Copy the entries exactly, through the "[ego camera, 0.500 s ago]" line.

::: Provided entries

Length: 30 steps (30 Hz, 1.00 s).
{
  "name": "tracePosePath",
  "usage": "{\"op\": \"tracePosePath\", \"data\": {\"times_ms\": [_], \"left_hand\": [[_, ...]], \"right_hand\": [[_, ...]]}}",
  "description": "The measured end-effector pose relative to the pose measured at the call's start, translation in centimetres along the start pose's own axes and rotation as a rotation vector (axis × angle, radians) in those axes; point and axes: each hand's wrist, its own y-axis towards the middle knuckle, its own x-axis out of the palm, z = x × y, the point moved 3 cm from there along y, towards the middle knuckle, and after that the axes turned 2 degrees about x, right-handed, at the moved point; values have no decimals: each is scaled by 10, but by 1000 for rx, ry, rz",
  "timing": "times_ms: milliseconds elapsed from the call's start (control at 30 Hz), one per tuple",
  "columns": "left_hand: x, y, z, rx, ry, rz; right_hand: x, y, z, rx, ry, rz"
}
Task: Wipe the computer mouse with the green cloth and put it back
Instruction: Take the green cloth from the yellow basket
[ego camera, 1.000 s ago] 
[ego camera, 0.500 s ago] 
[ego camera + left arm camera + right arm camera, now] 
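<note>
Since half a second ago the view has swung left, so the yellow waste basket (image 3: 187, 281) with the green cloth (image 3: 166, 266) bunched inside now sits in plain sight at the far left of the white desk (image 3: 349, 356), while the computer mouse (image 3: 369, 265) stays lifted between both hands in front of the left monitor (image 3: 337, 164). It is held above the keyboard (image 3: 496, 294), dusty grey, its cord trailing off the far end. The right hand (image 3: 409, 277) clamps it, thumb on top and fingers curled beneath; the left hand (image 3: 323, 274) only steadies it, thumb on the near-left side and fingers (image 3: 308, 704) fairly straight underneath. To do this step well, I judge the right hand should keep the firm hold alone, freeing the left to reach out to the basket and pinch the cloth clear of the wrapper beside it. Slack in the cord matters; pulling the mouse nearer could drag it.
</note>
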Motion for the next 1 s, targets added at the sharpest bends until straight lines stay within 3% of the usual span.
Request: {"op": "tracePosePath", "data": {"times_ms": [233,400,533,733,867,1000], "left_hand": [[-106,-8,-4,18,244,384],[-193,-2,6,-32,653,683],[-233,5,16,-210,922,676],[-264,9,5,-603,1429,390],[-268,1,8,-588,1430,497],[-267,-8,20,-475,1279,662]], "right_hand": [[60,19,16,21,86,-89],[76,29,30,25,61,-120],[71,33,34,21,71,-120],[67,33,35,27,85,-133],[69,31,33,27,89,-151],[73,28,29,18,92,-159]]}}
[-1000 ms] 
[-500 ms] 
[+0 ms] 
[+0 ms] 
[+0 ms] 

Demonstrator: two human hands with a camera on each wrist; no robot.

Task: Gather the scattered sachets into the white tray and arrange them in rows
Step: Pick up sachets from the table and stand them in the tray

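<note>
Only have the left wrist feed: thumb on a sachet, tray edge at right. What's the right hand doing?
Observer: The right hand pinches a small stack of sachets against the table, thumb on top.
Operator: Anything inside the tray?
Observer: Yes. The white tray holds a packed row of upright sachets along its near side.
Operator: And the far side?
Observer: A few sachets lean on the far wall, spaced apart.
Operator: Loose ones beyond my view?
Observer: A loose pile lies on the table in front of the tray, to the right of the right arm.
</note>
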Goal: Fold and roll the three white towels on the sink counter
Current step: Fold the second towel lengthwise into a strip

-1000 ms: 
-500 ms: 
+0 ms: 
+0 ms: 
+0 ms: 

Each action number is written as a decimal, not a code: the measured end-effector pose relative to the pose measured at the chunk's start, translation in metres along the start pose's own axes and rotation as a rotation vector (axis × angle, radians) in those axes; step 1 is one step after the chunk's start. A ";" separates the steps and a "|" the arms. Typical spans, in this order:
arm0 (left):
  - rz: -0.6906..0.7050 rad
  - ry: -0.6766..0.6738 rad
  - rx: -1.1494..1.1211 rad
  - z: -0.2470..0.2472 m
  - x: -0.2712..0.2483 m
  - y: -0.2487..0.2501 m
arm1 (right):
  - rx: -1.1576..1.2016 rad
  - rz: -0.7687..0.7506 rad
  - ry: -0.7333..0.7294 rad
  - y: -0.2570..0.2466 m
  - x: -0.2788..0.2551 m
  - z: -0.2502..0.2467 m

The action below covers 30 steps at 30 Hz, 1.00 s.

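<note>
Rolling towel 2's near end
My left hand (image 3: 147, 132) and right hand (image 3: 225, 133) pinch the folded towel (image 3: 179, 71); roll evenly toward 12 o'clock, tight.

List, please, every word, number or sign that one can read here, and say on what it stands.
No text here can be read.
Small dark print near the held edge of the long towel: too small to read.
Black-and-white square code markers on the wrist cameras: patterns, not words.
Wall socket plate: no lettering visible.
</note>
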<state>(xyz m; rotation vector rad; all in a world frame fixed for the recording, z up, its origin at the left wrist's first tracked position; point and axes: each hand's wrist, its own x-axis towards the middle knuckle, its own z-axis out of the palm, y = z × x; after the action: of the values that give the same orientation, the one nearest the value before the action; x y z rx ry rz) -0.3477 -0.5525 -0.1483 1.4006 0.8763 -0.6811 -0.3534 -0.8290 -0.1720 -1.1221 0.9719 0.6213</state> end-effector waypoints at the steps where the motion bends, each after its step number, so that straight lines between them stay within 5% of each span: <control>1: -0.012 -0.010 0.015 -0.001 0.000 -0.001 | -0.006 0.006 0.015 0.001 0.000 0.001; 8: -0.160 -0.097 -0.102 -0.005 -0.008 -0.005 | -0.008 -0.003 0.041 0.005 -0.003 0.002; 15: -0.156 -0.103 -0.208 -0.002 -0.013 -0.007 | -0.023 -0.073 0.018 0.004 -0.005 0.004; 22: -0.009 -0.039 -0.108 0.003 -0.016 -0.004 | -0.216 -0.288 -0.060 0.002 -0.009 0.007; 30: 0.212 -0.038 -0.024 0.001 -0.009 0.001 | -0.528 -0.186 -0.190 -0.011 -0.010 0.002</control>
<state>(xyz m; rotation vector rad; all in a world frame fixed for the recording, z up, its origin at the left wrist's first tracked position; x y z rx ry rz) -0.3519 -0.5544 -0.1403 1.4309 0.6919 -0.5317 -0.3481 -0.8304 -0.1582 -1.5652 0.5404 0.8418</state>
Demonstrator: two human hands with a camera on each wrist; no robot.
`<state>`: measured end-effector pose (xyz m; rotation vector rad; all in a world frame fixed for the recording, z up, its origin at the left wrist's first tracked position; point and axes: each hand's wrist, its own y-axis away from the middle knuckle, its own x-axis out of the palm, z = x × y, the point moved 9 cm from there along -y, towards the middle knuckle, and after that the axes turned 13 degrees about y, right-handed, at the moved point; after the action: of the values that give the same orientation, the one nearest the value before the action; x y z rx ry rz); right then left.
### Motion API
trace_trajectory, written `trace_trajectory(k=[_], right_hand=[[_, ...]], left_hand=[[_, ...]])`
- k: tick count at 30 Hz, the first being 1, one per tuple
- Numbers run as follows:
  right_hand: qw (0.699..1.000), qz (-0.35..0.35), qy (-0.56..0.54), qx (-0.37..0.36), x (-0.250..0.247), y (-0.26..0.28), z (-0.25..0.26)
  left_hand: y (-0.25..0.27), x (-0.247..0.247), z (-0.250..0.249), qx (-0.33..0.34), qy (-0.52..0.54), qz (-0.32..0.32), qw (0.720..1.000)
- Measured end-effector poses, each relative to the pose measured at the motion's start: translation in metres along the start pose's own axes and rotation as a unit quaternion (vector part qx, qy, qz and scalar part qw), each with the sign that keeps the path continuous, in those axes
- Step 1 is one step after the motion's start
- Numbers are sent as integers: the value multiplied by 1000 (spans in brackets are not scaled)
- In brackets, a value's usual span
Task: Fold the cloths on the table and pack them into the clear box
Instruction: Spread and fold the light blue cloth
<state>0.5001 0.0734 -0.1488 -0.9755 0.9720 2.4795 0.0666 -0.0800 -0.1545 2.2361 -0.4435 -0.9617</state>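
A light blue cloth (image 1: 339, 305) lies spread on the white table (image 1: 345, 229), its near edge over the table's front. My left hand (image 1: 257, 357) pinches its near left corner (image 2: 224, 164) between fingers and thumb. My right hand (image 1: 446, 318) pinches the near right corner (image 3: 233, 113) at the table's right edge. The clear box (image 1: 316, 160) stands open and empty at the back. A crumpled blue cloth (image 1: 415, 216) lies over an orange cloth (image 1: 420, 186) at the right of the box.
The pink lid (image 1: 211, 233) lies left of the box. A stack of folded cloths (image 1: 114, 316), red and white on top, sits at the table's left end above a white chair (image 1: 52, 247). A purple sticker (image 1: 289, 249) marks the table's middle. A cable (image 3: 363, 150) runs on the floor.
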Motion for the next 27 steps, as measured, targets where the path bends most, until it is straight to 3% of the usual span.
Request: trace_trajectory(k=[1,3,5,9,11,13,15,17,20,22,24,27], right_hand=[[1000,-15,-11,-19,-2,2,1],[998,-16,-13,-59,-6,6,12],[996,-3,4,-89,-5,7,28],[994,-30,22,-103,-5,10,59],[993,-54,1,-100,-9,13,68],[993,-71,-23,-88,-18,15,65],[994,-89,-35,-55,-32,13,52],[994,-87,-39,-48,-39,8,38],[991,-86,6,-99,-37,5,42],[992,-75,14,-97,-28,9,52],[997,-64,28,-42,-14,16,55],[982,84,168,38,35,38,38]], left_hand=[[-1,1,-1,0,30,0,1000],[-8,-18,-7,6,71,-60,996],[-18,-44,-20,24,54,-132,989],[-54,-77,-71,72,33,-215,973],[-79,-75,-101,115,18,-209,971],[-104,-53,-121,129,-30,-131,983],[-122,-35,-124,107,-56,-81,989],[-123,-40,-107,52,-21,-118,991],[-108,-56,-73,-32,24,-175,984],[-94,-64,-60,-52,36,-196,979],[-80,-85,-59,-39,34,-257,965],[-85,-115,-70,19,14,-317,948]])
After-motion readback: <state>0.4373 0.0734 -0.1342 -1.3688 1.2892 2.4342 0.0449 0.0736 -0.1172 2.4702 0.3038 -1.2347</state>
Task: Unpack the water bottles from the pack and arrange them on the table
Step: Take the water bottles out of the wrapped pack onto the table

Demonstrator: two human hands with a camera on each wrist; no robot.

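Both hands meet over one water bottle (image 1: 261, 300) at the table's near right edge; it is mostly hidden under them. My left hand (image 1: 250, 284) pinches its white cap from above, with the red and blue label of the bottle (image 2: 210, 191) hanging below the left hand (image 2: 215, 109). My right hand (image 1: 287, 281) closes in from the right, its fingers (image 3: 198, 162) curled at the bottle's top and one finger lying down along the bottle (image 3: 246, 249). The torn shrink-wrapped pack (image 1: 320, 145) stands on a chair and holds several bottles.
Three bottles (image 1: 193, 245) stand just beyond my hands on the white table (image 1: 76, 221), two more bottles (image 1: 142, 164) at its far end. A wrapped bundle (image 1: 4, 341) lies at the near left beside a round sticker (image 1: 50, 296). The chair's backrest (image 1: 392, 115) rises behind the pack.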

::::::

■ **Task output**:
Length: 30 steps (30 Hz, 1.00 s).
{
  "name": "tracePosePath",
  "usage": "{\"op\": \"tracePosePath\", \"data\": {\"times_ms\": [_], \"left_hand\": [[_, ...]], \"right_hand\": [[_, ...]]}}",
  "description": "The measured end-effector pose relative to the pose measured at the call's start, translation in centimetres along the start pose's own axes and rotation as a rotation vector (axis × angle, radians) in those axes; point and axes: each hand's wrist, its own y-axis towards the middle knuckle, its own x-axis out of the palm, z = x × y, the point moved 3 cm from there along y, towards the middle knuckle, and after that the axes turned 2 degrees about x, right-handed, at the moved point; values have no decimals: each is scaled by 10, but by 1000 for rx, ry, rz",
  "timing": "times_ms: milliseconds elapsed from the call's start (control at 30 Hz), one per tuple",
  "columns": "left_hand: x, y, z, rx, ry, rz; right_hand: x, y, z, rx, ry, rz"
}
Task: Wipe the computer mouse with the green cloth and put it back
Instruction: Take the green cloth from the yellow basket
[ego camera, 1.000 s ago] 
[ego camera, 0.500 s ago] 

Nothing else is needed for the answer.